Уже с первых дней нашего знакомства он увлек меня за собою в театр и водил меня особенно в фойе, где актеры и актрисы находились во время антрактов и переодевались. Помещение было мало благоприятно и неудобно, потому что театр был втиснут в концертный зал, так что для актеров за сценою не было особых отделений. В довольно большой комнате, которая прежде служила для игры, теперь большею частью собирались представители обоего пола и, повидимому, очень мало стеснялись как друг друга, так и нас, детей, если при надевании или перемене частей одежды не все обходилось очень прилично. Я не видал еще ничего подобного, но при повторных посещениях скоро привык и находил все это вполне естественным.

Через короткое время наши отношения приобрели особый интерес. Молодой Дерон (так назову я этого мальчика, с которым я все время поддерживал знакомство)73), если оставить в стороне его хвастовство, был мальчиком доброго нрава и хорошего поведения. Он познакомил меня со своею сестрою, которая была на несколько лет старше нас и была очень милою девушкой хорошего ростра, правильного сложения, смуглянка, с черными волосами и глазами; во всем ее поведении было что-то тихое и даже грустное. Я всячески старался понравиться ей, но не мог привлечь к себе ее внимания. Молодые девушки всегда считают себя гораздо более развитыми, чем юные мальчики, и, обращая свои взоры к молодым людям, по отношению к мальчику, выражающему к ним свою первую склонность, держат себя как тетушки. С младшим братом их я не имел никаких отношений.

Иногда, когда их мать была на репетициях или в гостях, мы сходились в их квартире для игр или для беседы. Я никогда не приходил без того, чтобы не принести красавице цветы, фрукты или еще что-нибудь; она всегда благосклонно принимала это и очень вежливо благодарила, но никогда я не видел, чтобы ее печальный взор просветлел, и вообще не замечал никаких признаков, чтобы она обратила на меня внимание. Наконец я, повидимому, открыл ее тайну. Мальчик показал мне за постелью своей матери, украшенною изящными шелковыми занавесями, картину пастелью, портрет молодого человека, и заметил при этом с хитрой миной, что это, собственно, не папаша, но все равно что папаша; в то время как он расхваливал этого господина и по-своему рассказывал все подробно и хвастливо, мне показалось, что дочь принадлежит отцу, а двое других детей -- другу дома. Этим я объяснил себе грустный вид девушки и тем более привязался к ней.

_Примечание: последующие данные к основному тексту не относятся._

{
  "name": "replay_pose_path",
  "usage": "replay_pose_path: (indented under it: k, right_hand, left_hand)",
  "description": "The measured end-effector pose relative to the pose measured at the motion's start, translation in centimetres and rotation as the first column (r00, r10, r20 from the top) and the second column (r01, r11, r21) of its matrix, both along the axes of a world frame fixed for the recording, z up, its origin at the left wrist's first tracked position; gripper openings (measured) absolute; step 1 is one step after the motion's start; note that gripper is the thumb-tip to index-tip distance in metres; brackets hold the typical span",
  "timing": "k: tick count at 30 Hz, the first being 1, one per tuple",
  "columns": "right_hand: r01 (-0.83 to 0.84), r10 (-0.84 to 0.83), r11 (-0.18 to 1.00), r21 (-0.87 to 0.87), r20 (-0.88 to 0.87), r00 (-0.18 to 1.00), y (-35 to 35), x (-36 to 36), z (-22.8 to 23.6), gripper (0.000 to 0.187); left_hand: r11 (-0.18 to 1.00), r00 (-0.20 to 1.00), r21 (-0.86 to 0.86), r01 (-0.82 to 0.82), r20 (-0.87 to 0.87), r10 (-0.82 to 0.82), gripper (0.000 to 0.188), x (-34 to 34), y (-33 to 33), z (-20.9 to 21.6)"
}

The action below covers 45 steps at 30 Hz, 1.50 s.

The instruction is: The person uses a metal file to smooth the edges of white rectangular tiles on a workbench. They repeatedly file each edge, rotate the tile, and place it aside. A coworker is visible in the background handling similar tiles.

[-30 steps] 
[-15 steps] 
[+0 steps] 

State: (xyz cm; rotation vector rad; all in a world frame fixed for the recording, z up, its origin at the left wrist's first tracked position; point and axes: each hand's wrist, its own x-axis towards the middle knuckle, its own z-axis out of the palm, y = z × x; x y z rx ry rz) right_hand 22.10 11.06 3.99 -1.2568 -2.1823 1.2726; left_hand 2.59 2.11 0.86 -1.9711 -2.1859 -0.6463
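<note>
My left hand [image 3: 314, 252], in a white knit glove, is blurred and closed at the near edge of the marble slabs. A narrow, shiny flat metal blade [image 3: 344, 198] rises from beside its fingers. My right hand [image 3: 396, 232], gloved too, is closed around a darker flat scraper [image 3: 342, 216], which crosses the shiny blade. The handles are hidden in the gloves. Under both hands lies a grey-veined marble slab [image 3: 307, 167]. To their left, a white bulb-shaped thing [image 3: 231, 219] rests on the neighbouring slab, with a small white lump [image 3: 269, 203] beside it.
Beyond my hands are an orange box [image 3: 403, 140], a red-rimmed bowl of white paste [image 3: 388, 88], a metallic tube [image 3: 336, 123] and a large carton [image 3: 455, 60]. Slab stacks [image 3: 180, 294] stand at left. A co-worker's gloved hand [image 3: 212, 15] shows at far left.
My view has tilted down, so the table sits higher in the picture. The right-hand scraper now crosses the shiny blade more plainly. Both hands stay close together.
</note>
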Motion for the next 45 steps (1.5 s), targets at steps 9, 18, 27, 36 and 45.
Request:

Склонность к этой девушке помогала мне переносить хвастовство ее брата, который не всегда держался в границах. Мне часто приходилось выдерживать пространные рассказы о его великих подвигах, например как он не раз уже дрался на дуэлях, правда, без желания повредить другому; все это было всегда лишь ради чести. Всегда он умел обезоружить своего противника, и затем прощал его; он, будто бы, так хорошо фехтует, что однажды сам попал в большое затруднение, забросив шпагу своего противника на высокое дерево, откуда ее трудно было достать.

Посещение театра очень облегчалось мне тем, что даровой билет от городского старосты открывал мне дорогу ко всем местам, следовательно и для сидения на просцениуме. Этот последний, по французскому обычаю, был очень глубок и снабжен сидениями по обеим сторонам, которые, будучи ограждены низким барьером, поднимались несколькими рядами друг над другом и притом так, что передние сидения были лишь немного выше уровня сцены7i). Эти места считались особенно почетными; ими пользовались обыкновенно только офицеры, хотя близость сцены отнимала не то чтобы всякую иллюзию, но, до некоторой степени, всякое удовольствие. Здесь я испытал и видел собственными глазами также и тот обычай или то злоупотребление, на которое так сильно жалуется Вольтер. Когда при переполненном театре, например, при прохождении новых войск, высокопоставленные офицеры стремились занять эти почетные места, обыкновенно уже занятые, то ставилось еще несколько рядов скамеек и стульев на самую сцену, и героям и героиням ничего не оставалось, как на весьма умеренном пространстве, среди мундиров и орденов, открывать свои тайны. При мне "Гипермнестра" исполнялась при подобной обстановке.